`Babies smile to make you smile back’
“They’re not just smiling randomly”, Javier Movellan, a study author and research scientist in the Machine Perception Laboratory at the University of California, said. Now, with the help of a toddler-like robot, researchers from the University of California-San Diego have shed light on why: babies time their smiles in order to gain one in return. The control theory data analysis found that 11 out of the 13 babies in the study showed clear signs of intentional smiling.
In an attempt to do so, the team used data from previous research that looked at face-to-face interactions between 13 mothers and their infants, who were ages 4-17 weeks. “(They) are very goal-oriented”.
“If you’ve ever interacted with babies, you suspect that they’re up to something…”
The study was a part of the National Science Foundation’s effort to use robots to better understand human development, allowing researchers to have a tool to study non-verbal children and adults, as well as those with autism.
Once the robot was programmed, 32 undergrad students interacted with it during a series of three-minute sessions.
A new multidisciplinary study has found that babies smile to get you to interact with them and smile back.
“Our methods are agnostic to this question”. And while moms may want to smile with their children, babies don’t participate for no reason at all – and no more than they need to.

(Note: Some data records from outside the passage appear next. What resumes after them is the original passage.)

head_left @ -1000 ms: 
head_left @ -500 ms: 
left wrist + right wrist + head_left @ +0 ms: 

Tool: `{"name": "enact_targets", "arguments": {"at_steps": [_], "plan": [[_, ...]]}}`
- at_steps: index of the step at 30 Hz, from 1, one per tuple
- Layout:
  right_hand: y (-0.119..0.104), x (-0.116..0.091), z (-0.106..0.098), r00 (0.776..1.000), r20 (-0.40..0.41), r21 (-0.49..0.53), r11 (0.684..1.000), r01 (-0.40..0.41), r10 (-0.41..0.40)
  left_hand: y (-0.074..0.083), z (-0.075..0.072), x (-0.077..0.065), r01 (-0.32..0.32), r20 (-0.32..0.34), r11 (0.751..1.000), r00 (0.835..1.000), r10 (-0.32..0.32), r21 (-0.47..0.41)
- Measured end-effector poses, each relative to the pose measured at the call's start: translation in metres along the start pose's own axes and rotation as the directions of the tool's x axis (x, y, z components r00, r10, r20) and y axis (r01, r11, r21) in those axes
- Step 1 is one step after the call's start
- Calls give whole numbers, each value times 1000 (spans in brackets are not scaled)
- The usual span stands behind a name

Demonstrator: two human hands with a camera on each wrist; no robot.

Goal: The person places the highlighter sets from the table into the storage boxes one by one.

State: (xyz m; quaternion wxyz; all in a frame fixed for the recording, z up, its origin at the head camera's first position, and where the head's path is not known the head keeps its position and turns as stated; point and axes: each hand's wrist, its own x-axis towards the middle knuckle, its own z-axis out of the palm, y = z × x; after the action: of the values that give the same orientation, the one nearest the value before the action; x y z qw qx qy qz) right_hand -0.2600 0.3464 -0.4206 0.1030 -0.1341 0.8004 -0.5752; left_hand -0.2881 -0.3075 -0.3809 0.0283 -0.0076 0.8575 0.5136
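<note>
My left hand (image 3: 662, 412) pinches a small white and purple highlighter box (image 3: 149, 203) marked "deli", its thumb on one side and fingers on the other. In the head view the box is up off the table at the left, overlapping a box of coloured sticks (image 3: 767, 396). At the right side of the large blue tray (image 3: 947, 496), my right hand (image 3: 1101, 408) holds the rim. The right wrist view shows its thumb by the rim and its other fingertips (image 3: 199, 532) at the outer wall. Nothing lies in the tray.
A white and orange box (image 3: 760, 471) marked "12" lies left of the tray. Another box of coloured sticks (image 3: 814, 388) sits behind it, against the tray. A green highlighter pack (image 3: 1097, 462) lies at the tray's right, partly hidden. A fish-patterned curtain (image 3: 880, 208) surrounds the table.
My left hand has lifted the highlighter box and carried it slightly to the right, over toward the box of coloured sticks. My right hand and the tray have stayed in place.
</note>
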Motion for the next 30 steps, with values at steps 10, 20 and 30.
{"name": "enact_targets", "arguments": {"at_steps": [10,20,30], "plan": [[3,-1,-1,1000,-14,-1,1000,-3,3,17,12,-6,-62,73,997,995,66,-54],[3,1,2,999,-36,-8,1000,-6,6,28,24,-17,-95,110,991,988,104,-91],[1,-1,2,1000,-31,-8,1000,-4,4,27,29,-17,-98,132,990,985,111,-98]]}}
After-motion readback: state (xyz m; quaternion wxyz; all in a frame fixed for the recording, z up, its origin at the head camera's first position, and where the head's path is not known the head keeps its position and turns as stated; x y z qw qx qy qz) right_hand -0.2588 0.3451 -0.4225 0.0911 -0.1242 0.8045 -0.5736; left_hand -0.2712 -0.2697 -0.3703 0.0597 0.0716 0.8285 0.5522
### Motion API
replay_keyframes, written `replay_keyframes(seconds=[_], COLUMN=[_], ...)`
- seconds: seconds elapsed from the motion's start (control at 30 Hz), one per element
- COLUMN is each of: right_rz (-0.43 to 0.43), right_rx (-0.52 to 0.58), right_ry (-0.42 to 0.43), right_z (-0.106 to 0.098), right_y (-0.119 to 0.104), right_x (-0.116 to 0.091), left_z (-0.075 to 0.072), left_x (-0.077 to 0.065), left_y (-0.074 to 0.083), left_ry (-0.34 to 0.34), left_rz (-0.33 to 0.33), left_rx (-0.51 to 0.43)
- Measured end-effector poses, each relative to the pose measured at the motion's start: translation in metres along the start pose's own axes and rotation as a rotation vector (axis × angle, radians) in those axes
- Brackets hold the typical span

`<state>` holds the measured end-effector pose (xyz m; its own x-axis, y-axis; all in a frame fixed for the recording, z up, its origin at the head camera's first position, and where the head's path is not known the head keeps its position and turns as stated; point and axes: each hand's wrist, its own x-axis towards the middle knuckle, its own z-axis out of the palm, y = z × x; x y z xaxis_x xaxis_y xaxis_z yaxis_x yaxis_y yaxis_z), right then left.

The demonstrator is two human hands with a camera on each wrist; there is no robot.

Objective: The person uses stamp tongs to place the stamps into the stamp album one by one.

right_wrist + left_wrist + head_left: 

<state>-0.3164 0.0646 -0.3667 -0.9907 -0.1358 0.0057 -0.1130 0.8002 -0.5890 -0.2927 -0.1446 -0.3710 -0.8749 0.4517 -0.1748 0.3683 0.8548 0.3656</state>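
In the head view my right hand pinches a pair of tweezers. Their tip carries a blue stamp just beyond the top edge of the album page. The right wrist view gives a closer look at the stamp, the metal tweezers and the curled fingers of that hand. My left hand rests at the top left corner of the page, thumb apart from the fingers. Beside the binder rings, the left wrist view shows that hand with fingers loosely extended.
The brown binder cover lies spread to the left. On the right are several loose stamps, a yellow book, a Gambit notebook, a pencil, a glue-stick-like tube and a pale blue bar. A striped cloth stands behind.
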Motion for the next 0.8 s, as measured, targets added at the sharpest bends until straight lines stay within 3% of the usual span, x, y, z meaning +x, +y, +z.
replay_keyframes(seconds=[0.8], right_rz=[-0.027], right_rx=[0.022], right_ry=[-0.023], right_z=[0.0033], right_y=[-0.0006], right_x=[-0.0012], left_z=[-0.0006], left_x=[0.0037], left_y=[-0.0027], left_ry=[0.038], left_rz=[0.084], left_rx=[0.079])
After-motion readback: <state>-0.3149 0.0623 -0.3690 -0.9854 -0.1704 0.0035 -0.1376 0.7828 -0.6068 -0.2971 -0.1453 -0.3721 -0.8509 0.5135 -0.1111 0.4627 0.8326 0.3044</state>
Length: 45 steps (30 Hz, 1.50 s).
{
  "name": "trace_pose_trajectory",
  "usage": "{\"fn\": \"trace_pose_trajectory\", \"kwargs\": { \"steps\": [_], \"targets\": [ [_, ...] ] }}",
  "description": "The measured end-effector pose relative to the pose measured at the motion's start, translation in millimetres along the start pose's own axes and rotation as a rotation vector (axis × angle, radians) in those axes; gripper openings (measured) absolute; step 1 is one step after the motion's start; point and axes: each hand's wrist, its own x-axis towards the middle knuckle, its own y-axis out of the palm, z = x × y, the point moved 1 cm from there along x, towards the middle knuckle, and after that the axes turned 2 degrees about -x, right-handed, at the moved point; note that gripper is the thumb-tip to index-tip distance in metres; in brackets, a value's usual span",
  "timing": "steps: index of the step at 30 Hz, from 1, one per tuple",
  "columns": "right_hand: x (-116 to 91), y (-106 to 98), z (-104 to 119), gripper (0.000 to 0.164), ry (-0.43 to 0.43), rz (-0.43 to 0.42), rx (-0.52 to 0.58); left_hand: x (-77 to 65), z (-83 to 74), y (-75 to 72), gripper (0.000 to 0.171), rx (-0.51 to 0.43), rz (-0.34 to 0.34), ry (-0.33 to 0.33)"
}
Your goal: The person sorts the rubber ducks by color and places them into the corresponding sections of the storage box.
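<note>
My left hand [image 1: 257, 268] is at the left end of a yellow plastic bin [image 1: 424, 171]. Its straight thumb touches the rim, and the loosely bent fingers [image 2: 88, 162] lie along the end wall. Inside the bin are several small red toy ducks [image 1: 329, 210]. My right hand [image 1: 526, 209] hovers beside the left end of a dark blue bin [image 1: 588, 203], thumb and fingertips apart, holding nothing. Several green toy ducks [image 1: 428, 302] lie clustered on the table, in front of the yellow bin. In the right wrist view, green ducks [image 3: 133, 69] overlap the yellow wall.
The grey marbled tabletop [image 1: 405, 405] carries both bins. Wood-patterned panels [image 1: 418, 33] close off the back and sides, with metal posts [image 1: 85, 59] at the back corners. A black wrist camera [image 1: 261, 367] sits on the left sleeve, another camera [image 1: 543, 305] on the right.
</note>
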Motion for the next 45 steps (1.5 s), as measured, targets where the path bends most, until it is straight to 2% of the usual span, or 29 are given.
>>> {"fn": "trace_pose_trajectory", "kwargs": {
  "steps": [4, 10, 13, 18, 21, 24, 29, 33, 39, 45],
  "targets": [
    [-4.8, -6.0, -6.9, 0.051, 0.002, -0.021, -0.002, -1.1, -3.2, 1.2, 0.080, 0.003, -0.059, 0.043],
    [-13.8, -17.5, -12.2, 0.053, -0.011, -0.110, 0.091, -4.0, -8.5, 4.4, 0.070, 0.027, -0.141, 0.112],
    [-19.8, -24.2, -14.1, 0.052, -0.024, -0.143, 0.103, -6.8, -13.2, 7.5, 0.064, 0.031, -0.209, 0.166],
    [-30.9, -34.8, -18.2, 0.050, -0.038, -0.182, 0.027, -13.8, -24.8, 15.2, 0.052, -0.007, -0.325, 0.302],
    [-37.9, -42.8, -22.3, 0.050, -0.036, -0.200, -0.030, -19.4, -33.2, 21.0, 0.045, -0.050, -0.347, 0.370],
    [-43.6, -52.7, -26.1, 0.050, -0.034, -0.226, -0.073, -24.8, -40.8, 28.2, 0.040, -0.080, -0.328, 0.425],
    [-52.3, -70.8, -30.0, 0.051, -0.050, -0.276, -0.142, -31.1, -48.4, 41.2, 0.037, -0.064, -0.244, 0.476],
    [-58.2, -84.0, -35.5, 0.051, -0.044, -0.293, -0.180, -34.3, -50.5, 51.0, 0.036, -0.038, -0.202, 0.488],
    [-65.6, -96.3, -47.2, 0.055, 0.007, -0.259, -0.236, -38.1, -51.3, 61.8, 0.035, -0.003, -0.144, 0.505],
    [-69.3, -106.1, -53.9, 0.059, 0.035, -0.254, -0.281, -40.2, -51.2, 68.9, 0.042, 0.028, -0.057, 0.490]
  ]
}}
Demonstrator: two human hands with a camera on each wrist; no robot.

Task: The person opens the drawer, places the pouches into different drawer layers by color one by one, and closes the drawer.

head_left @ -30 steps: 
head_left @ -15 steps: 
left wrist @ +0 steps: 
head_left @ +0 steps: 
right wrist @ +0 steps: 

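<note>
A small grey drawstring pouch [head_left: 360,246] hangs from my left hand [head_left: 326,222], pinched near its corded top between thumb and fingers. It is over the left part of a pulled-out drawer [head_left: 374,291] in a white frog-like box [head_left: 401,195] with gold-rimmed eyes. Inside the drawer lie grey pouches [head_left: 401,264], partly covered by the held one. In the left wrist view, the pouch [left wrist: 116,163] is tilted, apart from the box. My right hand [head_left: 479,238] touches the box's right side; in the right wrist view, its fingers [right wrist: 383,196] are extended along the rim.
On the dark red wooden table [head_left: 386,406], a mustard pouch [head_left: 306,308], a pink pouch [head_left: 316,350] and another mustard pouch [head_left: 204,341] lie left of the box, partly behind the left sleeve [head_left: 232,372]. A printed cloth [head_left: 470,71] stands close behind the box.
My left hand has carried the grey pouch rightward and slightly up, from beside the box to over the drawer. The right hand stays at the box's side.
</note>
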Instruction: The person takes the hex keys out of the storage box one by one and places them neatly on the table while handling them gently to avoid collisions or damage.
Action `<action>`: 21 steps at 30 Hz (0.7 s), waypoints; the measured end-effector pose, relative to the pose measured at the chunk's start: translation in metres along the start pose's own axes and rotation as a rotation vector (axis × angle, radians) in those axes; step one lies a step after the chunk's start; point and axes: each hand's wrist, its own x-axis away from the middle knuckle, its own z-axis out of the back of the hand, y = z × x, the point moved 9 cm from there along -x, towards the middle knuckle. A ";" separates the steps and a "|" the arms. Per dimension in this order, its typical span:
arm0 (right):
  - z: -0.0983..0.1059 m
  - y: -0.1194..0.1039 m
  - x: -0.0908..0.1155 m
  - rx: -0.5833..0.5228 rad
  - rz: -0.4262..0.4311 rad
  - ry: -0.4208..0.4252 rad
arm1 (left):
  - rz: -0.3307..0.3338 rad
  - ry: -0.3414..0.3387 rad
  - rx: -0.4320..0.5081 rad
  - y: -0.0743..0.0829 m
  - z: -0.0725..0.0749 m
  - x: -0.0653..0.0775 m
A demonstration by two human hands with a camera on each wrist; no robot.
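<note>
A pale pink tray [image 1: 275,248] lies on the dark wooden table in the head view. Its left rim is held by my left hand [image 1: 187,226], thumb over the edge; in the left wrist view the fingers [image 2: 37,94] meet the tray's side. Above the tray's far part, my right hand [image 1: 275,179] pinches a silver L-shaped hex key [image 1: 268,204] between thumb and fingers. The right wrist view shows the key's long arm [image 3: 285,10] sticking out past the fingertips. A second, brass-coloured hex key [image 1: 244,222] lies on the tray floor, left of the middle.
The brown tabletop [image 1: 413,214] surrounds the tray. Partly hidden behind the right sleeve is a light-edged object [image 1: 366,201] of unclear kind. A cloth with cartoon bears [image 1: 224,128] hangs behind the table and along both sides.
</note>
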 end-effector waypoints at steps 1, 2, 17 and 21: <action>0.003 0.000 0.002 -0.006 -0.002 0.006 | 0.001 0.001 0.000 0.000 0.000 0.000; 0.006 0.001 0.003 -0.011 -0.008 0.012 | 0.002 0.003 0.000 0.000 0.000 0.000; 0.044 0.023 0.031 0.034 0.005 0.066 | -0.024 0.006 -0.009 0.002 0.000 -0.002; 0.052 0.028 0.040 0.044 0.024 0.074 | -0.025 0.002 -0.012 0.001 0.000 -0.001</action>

In each interaction, Diego San displayed one of four different behaviors.
Using an extremely unnerving bot called Diego-San, they simulated a baby’s behavior in order to find the “why” behind the grin.
Paul Ruvolo at the Olin College of Engineering in Needham, Massachusetts, and his team programmed the robot to produce smiles with the same timing as a 4-month-old infant.
Study co-author Dan Messinger from the University of Miami, received a grant to model babies’ responses to brief pauses in interaction based on the study’s data.
On statistically analyzing facts the researchers were able to conclude that probability goal for the mother was to maximize the smile time for both the mother and the infant (about 70%), while the infants were more likely to be trying to maximize mother-only smiling (about 80%).
“Here we find that infants have their own goals in the interaction, even before four months of age”, Messinger noted.